Task goal: The required output is the line with "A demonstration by" plus all lines that follow it to the end of the listing below, written out exactly, with no pictures.

The data below:

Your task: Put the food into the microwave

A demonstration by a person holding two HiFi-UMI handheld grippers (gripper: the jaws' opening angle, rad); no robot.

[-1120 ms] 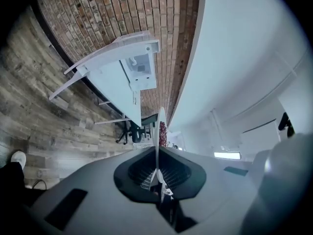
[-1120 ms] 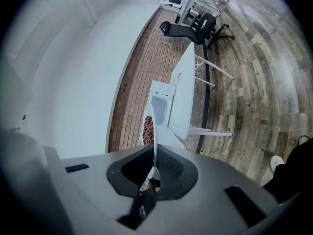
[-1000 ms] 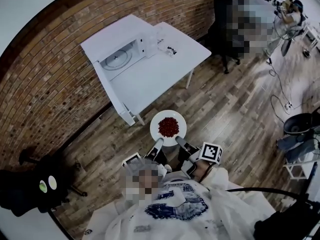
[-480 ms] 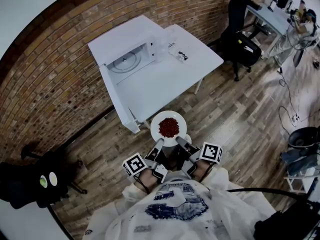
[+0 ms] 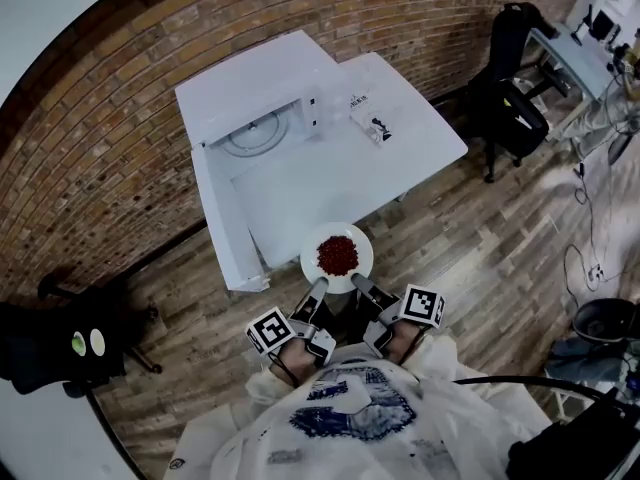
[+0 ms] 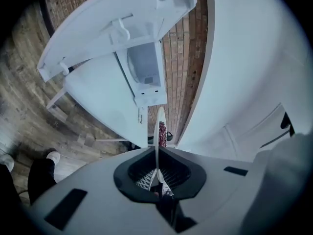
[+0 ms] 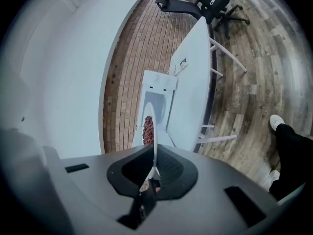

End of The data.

Solution:
A demonstration by a person holding two HiFi-UMI handheld grippers (gripper: the jaws' opening angle, rad); no robot.

[-1120 ms] 
[-1120 ms] 
[-1000 ms] 
[-480 ms] 
[+0 ms] 
[+0 ms] 
[+0 ms] 

Nothing else is required for this exercise.